In the quest to being the first or fastest to get out of a free-falling share in the stock market, financial model formulas are programmed into computers by investors great and small hoping not to be the last one holding the proverbial “hot potato”. This is no different from the childhood game of musical chairs where the slowest one is left without a seat when the music stops and gets invariably eliminated.
Recent stock market crashes however suggest that perhaps there is too much dependency on these computer programmed models that in fact exacerbate the problem and what is actually a temporary financial blip suddenly turns into a full-fledged meltdown.
I/O psychologist Dr. Laurene Chua-Garcia of De La Salle University (firstname.lastname@example.org) in the Philippines proposes in her research paper that an “X’ factor be included in these financial models to take into account the fact that “it is human beings, after all, that consume a product or buy a home” and while assumptions as to how they will act as a group, as coined in the phrase “herd mentality”, is oversimplifying matters, the globalization of business, aided by a 24/7 internet community is rewriting economic models insofar as consumer behaviour is concerned.

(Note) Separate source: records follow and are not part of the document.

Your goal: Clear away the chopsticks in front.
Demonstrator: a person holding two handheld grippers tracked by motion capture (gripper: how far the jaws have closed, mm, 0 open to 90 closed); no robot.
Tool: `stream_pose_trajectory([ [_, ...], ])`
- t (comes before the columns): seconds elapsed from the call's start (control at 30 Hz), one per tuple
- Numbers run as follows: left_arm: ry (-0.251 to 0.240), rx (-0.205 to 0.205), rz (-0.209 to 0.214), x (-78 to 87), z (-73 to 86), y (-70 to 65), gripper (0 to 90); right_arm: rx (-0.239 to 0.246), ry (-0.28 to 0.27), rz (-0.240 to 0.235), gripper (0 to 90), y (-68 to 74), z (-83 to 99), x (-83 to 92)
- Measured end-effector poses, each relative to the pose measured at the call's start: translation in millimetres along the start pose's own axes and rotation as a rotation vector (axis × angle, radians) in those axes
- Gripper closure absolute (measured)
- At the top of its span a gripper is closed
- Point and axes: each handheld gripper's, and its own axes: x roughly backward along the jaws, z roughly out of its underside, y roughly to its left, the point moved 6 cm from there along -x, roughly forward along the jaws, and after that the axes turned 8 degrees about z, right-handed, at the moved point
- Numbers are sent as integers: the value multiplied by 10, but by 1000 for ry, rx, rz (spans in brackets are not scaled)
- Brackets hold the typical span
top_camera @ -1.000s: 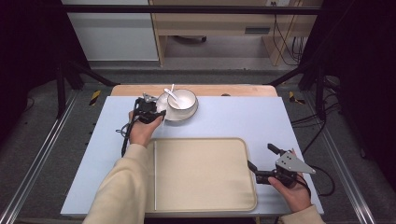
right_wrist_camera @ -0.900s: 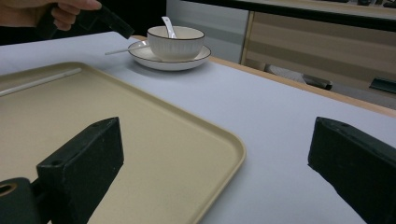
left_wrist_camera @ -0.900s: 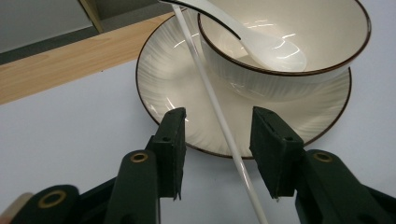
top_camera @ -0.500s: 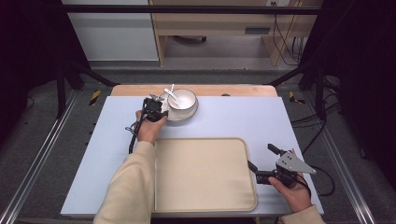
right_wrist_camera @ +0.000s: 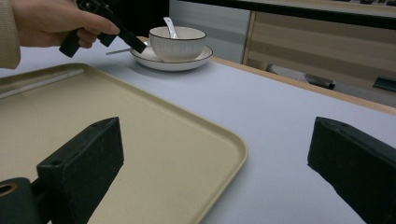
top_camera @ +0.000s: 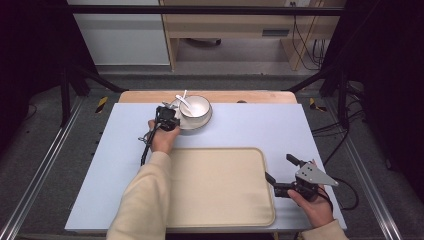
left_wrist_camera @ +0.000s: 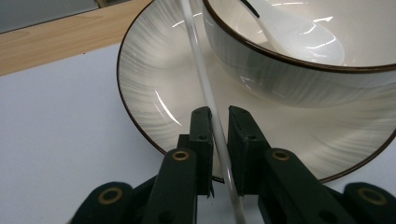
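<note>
Thin white rod (left_wrist_camera: 208,100) slants across the striped, dark-rimmed plate (left_wrist_camera: 154,88).

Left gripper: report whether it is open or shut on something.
Shut on the thin white rod. The left gripper has just been closing, and its pads now pinch the rod above the plate.

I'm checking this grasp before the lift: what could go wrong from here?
1. The left hand-held gripper has just been closing on a thin white stick that lies across the plate; so slim a thing could slip or swivel between the jaws.
2. The stick passes close to the bowl; swinging it might knock the bowl or its spoon.
</note>
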Motion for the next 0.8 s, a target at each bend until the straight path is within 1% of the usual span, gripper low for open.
stream_pose_trajectory([
  [0.17, -5, 27, -27, -3, -6, 11, 839, -2, 3, -1, 37, 2, 3, -2],
  [0.27, -3, 33, -41, 0, -5, 26, 850, -2, 4, -2, 36, 4, 5, -2],
  [0.3, -3, 33, -49, 6, -6, 35, 850, -2, 4, -2, 36, 4, 5, -2],
  [0.37, -14, 48, -62, 31, -13, 56, 852, -1, 5, -3, 36, 5, 7, -4],
  [0.43, -14, 55, -71, 71, -25, 76, 852, -2, 5, -3, 37, 5, 7, -4],
  [0.53, -24, 77, -79, 170, -55, 102, 853, -1, 5, -3, 37, 5, 7, -4],
  [0.6, -32, 71, -88, 252, -86, 106, 853, -2, 5, -3, 37, 6, 6, -5],
  [0.67, -38, 69, -102, 372, -114, 120, 854, 0, 6, -4, 37, 10, 6, -6],
  [0.73, -51, 76, -114, 458, -126, 140, 855, 4, 7, -6, 37, 14, 7, -5],
  [0.8, -69, 82, -116, 536, -135, 159, 855, 6, 7, -8, 37, 19, 6, -5],
])
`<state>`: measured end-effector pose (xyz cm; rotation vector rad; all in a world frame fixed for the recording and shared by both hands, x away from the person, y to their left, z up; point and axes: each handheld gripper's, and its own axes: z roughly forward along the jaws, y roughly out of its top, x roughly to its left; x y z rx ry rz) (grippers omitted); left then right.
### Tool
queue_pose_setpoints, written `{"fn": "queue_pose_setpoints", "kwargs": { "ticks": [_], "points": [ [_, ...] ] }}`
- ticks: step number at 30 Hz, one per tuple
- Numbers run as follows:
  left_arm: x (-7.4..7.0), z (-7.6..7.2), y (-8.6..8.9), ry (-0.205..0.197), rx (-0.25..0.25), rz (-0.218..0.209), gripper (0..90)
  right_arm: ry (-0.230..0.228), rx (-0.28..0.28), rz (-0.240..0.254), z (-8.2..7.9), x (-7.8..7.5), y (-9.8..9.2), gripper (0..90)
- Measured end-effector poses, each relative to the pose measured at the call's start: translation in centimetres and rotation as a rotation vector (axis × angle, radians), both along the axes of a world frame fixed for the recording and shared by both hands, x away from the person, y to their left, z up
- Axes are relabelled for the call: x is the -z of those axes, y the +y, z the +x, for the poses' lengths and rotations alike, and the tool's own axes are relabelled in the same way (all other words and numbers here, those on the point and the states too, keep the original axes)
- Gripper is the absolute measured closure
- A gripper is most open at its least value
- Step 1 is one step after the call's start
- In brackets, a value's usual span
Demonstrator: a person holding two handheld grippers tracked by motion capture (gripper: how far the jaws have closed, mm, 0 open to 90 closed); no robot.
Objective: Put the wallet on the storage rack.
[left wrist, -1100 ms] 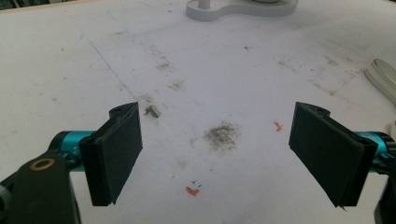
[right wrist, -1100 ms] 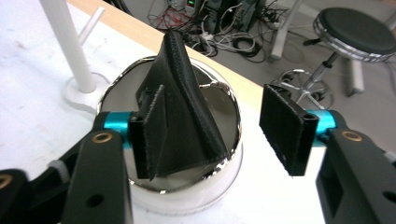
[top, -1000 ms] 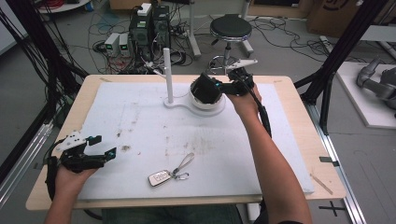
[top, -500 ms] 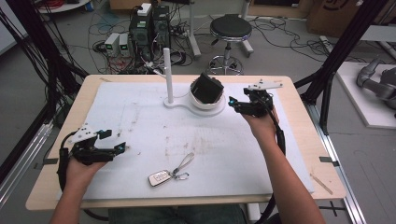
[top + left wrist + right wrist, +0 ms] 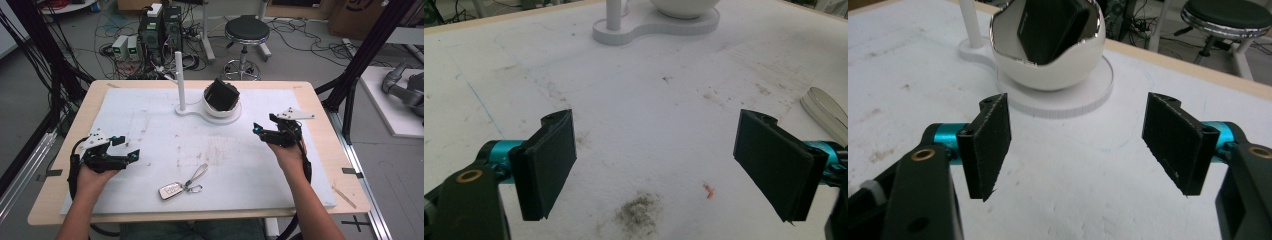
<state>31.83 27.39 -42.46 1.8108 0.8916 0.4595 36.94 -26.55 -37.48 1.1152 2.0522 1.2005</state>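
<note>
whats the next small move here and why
Probably bring the left gripper toward the car key. The black box already sits in the egg-shaped bowl, and the right gripper, jaws just opened and empty, has pulled away. The key lies untouched on the white mat.

The left hand-held gripper (image 5: 126, 148) sits low at the near left of the worktop (image 5: 150, 130), gripped from behind by the left hand (image 5: 95, 172), its forearm entering from the bottom edge. Its jaws point toward the middle and stand wide apart with nothing between them. The right hand-held gripper (image 5: 263, 129) hovers at the right side, held by the right hand (image 5: 289, 152) on an outstretched forearm. Its jaws have just been opening and now gape wide, empty, aimed leftward across the surface.
</note>
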Motion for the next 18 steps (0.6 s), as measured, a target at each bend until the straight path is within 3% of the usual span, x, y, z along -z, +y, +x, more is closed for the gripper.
{"fn": "queue_pose_setpoints", "kwargs": {
  "ticks": [7, 18],
  "points": [
    [-0.1, 0.5, -0.6, -0.005, 0.023, 0.001, 17.3, 0.030, 0.019, -0.004, -1.2, 2.5, -0.7, 22.3],
    [0.0, 0.8, -0.9, -0.008, 0.029, -0.004, 17.3, 0.040, 0.035, -0.005, -0.9, 3.2, -1.4, 21.3]
  ]
}}
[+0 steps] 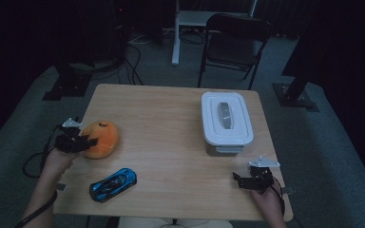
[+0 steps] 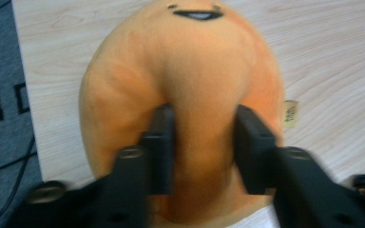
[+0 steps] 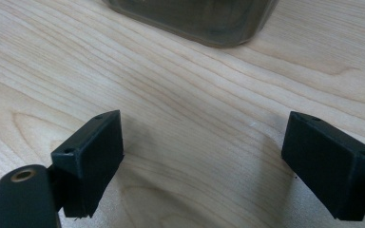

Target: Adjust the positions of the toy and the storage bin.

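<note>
Pinching orange plush (image 2: 180, 90), left tongs (image 2: 204, 142); right tongs (image 3: 204, 156) spread; plush's side tag (image 2: 290, 114) unreadable.

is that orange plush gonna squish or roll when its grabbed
The orange plush toy probably squishes: the left gripper already dents a fold into it. It looks light and rounded, so it may rock, though the fuzzy fabric should resist slipping.

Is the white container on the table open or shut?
Shut: the high view shows the white container with its lid lying flat on top, covering it.
</note>
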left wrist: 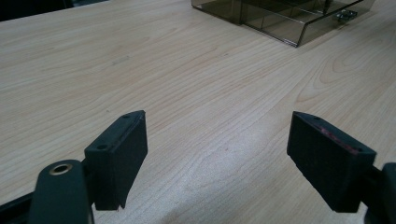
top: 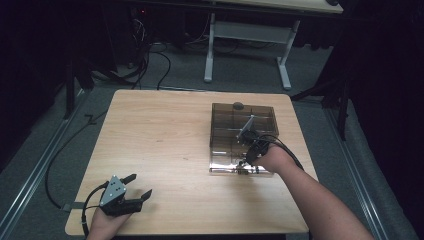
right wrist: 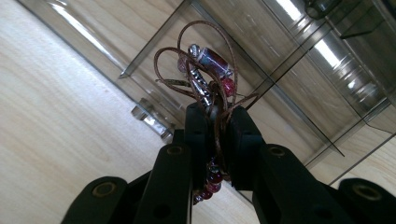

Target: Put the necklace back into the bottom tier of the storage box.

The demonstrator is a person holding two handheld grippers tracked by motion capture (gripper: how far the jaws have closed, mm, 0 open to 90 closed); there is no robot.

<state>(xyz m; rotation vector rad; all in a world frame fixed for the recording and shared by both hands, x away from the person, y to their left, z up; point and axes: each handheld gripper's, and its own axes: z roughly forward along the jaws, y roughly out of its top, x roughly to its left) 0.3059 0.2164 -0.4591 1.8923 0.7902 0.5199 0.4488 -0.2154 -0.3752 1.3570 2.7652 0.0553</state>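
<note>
— What's closest to you there?

— The right gripper (right wrist: 217, 116), clenched on a tangle of brown cord with red beads (right wrist: 205, 74). The bracelet sticks up from between the pads, more beads hanging below.

— And where is it?

— Held just over the near edge of the smoky clear organizer box (top: 220, 125), above its front compartments, on the table (top: 160, 145).

— The other hand?

— The left gripper (top: 136, 186) rests at the table's near left corner, jaws spread wide, nothing between them.
</note>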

Case in point: the Computer Tablet Industry, where Apple is currently dominating the field. The old adage of “me-too” with respect to designing and manufacturing a product which seems to be in demand (the Tablet) has now shown that that adage is flawed. While an announcement by other hardware manufacturers that they are coming out with a “me-too” Tablet would induce analysts to recommend a “buy” on their share price, a more prudent approach would be to examine why exactly are consumers from America to Zambia prefer the Ipad.
And the list goes on. From coffee to cars, the global consumer is now dictating the trend of the marketplace. Advertising hype is now subjected to a magnifying glass of consumer activism and blogs about whether a product really works or is a lemon can quickly spell doom for a product which does not deliver. The result? The product fails to sell, the manufacturer writes-off the investment, market share is lost and the company’s share price falls. A programmed computer model will then initiate a “sell“ order and the stock market responds punitively without really realizing that what caused the chain of events is a consumer trend which can actually be averted or addressed.
To rely then on present financial models without identifying and considering the “x” factor involved is to leave one’s self frail and unprotected to the new realities and vagaries of a global consumer market.